# SparsifiedKMeans
KMeans for big data using preconditioning and sparsification, Matlab implementation. Uses the [KMeans clustering algorithm](https://en.wikipedia.org/wiki/K-means_clustering) (also known as [Lloyd's Algorithm](https://en.wikipedia.org/wiki/Lloyd%27s_algorithm) or "K Means" or "K-Means") but sparsifies the data in a special manner to achieve significant (and tunable) savings in computation time and memory.

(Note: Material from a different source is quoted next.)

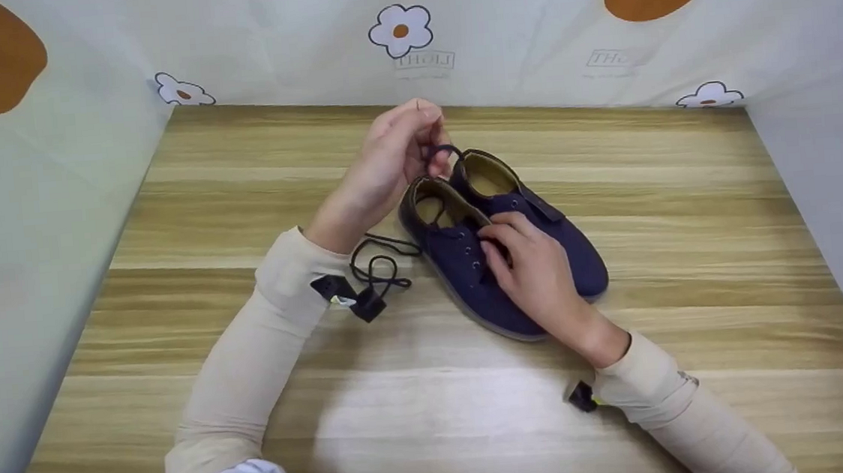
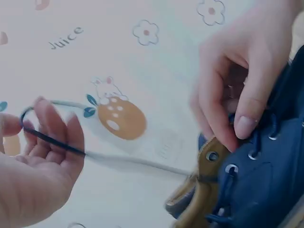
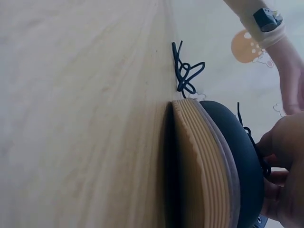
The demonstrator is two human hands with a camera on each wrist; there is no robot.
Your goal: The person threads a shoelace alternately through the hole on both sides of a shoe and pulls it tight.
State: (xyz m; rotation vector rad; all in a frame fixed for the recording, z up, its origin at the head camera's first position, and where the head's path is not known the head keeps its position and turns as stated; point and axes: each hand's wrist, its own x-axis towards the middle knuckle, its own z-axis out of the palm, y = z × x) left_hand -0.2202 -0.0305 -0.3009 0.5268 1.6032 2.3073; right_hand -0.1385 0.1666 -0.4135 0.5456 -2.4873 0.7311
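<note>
A navy lace-up shoe [image 1: 499,309] with a tan lining sits on the table, its toe pointing toward the lower right. My left hand [image 1: 392,145], raised just behind the heel, holds a dark shoelace [image 2: 59,144]. That lace loops over the curled fingers and runs taut to the shoe's top eyelets in the left wrist view. Over the eyelet rows lies my right hand [image 1: 536,265], its thumb and fingers pinching the edge of the shoe's eyelet flap [image 2: 209,156]. The fingertips partly hide the tongue.
A second navy shoe [image 1: 581,254] stands close against the first, on its right. The other lace end [image 1: 379,277] lies in loose curls on the wooden table [image 1: 195,322], left of the shoes. A patterned white curtain [image 1: 286,44] closes off the back and sides.
</note>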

The code provides `kmeans_sparsified` which is used much like the `kmeans` function from the Statistics toolbox in Matlab.
There are three benefits:
1. The basic implementation is much faster than the Statistics toolbox version. We also have a few modern options that the toolbox version lacks; e.g., we implement [K-means++](https://en.wikipedia.org/wiki/K-means%2B%2B) for initialization. (Update: Since 2015, Matlab has improved the speed of their routine and initialization, and now their version and ours are comparable).
2. We have a new variant, called sparsified KMeans, that preconditions and then samples the data, and this version can be thousands of times faster, and is designed for big data sets that are unmangeable otherwise
3. The code also allows a big-data option. Instead of passing in a matrix of data, you give it the location of a .mat file, and the code will break the data into chunks. This is useful when the data is, say, 10 TB and your computer only has 6 GB of RAM. The data is loaded in smaller chunks (e.g., less than 6 GB), which is then preconditioned and sampled and discarded from RAM, and then the next data chunk is processed. The entire algorithm is one-pass over the dataset.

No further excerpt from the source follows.